### Work instructions
Using the data below, count the lines that carry the string "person" and write only the count.

### Information supplied
☆ ☆ ☆ ☆

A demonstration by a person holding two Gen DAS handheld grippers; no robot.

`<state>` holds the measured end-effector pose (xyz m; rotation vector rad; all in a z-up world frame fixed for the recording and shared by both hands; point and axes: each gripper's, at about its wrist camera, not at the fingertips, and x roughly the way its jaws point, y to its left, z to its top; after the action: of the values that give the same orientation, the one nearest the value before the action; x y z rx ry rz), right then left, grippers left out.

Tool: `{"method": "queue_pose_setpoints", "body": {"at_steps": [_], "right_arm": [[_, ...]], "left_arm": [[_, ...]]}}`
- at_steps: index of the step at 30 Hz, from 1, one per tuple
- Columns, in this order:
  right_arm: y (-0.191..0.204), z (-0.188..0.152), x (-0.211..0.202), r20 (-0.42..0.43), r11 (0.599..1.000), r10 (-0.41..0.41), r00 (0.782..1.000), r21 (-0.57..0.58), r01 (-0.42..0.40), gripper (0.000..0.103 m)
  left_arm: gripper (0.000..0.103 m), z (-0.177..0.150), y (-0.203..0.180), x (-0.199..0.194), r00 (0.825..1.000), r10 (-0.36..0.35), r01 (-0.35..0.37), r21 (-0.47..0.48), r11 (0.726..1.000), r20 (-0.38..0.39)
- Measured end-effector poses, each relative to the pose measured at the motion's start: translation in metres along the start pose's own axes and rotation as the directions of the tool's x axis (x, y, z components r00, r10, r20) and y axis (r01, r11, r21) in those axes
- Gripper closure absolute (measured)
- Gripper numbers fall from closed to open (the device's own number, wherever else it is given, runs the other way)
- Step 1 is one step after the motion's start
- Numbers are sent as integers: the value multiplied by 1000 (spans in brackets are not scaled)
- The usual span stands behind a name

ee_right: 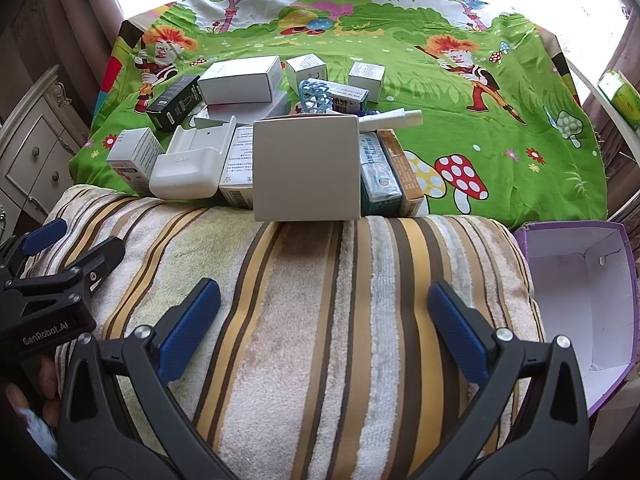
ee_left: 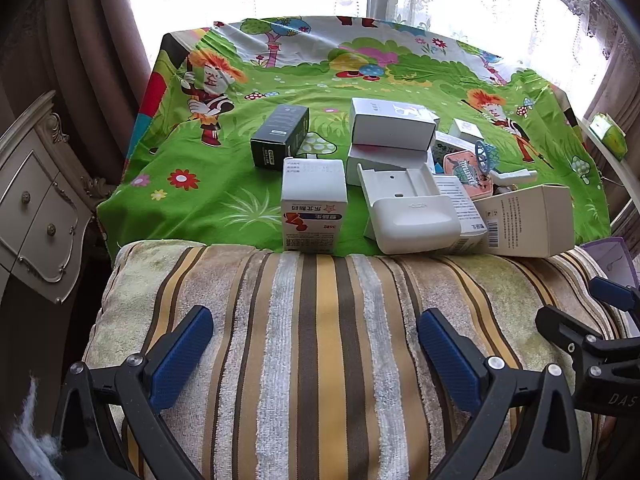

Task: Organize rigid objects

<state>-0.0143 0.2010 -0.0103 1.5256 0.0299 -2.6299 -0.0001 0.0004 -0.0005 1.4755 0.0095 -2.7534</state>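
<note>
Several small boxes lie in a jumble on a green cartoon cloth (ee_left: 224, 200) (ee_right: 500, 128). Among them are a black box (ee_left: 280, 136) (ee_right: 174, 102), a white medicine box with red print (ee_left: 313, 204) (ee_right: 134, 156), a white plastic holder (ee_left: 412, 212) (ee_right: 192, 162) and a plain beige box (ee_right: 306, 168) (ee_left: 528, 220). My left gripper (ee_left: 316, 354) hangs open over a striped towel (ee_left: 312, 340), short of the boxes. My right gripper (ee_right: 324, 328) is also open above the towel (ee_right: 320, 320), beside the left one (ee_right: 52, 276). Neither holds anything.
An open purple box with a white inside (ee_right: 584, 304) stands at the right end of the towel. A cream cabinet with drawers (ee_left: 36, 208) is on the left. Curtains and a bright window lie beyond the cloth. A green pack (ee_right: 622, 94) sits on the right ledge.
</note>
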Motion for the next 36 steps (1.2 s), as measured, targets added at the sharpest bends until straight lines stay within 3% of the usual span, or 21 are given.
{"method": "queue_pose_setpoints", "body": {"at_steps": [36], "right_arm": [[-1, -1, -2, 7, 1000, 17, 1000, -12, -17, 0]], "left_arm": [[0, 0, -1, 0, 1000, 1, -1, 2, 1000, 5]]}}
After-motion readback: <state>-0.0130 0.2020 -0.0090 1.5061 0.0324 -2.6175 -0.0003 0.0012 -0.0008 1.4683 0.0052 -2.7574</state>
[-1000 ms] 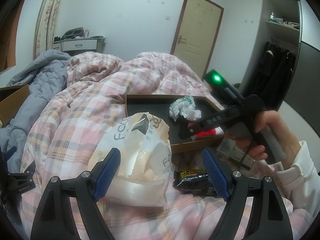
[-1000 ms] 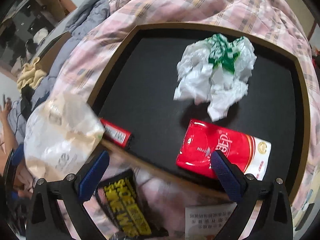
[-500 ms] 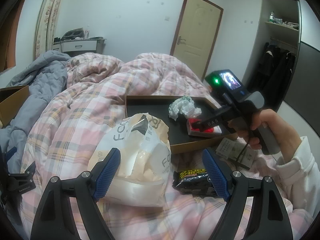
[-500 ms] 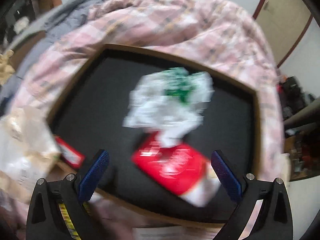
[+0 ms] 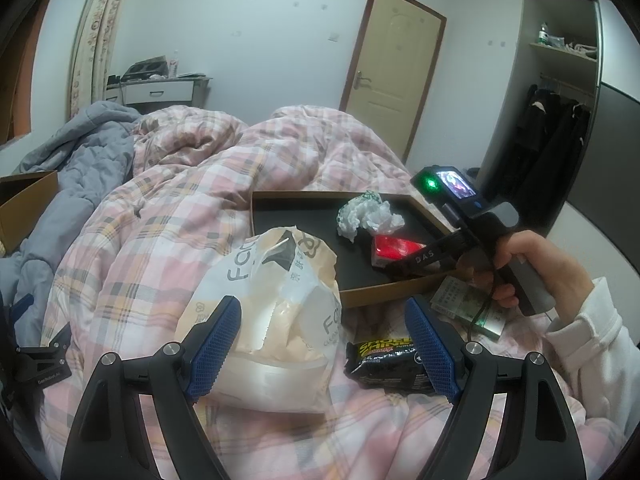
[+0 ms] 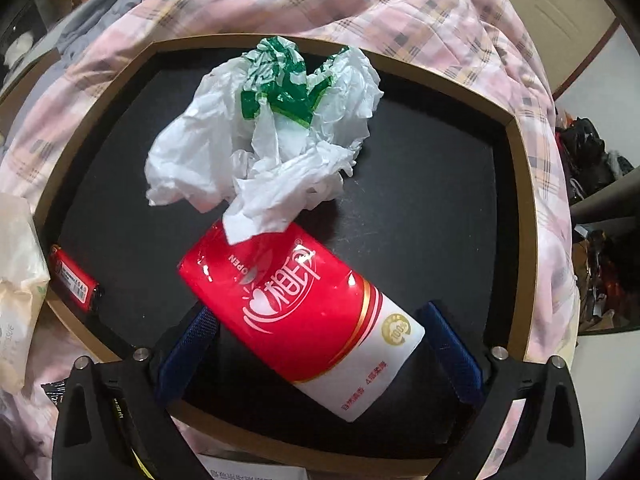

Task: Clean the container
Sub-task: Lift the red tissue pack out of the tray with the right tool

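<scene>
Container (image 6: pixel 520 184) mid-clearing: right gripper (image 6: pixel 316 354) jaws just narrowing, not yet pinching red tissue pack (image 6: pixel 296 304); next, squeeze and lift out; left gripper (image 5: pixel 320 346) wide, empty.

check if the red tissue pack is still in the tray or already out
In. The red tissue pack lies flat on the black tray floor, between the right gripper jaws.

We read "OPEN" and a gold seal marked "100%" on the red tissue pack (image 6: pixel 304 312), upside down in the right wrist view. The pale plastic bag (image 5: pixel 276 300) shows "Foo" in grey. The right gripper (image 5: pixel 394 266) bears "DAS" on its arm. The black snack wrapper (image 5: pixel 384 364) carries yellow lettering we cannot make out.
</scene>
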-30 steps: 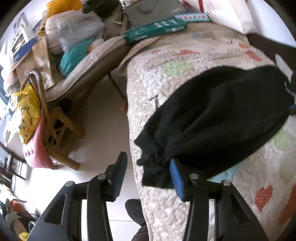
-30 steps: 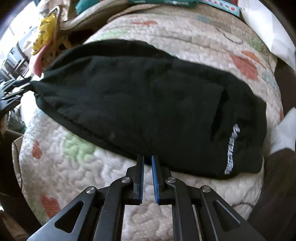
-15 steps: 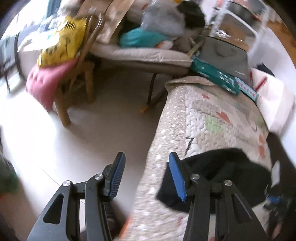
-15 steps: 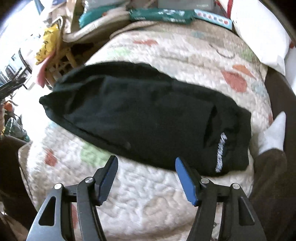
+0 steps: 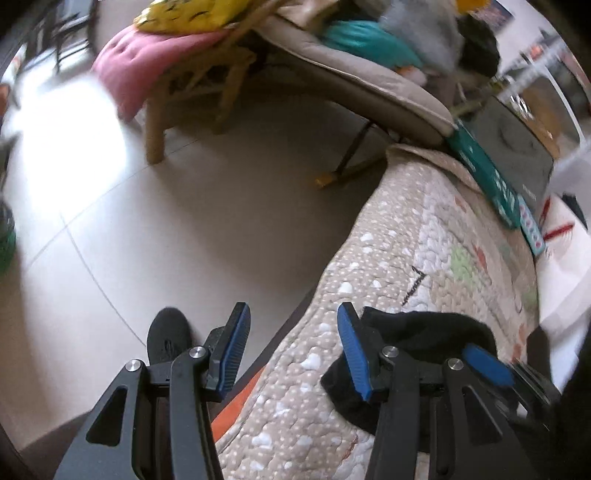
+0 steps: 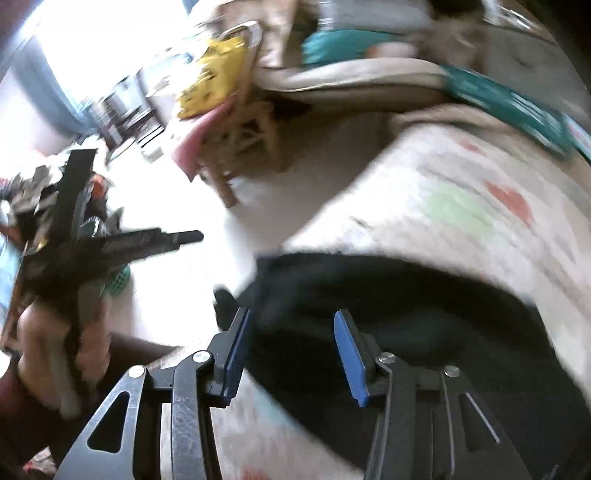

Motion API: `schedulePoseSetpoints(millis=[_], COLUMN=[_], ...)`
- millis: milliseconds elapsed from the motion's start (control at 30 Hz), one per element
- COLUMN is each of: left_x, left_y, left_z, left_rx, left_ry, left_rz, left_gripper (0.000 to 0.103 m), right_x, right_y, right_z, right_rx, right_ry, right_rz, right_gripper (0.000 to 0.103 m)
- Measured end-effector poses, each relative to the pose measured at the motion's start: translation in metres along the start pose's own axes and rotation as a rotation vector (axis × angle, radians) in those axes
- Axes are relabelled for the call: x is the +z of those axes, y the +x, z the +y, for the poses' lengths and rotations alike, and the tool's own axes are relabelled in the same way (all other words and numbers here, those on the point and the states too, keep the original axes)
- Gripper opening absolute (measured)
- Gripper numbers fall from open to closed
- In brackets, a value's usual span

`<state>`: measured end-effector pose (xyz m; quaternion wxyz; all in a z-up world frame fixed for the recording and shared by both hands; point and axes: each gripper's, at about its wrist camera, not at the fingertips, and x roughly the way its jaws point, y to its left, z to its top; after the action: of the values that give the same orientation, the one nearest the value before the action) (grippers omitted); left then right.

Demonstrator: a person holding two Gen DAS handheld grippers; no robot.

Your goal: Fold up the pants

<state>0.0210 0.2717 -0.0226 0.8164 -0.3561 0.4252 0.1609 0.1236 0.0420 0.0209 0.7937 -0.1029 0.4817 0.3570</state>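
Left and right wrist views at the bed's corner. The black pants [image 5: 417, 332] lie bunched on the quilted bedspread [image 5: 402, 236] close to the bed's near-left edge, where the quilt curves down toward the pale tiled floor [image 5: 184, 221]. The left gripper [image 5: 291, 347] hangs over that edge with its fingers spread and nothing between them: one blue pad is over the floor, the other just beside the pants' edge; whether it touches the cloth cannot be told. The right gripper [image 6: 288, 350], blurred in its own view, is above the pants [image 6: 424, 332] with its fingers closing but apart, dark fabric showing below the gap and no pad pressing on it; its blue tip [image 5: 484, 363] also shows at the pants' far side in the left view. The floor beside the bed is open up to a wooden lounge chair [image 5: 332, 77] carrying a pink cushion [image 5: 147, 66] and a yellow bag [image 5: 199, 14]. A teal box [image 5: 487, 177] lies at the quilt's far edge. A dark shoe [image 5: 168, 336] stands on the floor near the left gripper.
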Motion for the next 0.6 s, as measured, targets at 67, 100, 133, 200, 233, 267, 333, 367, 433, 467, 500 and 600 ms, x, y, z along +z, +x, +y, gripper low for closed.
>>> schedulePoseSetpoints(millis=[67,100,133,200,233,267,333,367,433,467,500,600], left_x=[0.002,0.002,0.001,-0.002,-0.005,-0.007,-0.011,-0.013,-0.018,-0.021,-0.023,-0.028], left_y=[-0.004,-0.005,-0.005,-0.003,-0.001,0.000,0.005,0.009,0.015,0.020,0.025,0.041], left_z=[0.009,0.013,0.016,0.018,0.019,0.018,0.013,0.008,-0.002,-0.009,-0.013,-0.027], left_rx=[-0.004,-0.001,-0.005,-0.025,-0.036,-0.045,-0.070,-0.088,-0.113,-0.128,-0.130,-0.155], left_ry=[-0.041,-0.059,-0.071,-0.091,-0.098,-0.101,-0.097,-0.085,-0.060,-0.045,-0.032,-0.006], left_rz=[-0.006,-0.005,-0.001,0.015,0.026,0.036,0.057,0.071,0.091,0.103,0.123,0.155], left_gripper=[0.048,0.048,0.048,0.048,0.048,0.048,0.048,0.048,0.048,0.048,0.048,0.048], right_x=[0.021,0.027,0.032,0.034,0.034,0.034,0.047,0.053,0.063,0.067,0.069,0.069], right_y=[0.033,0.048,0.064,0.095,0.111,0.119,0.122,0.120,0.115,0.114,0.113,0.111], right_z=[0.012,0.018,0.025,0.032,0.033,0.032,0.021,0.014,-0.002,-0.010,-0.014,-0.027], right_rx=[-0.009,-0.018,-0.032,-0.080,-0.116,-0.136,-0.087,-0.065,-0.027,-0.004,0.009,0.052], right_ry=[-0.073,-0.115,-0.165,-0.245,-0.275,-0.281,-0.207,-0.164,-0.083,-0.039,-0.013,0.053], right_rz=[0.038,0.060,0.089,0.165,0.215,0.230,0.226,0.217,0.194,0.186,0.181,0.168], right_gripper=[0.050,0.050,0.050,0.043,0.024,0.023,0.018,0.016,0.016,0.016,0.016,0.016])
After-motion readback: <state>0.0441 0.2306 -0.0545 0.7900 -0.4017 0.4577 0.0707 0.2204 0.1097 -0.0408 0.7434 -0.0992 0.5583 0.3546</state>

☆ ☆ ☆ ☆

### Your response
2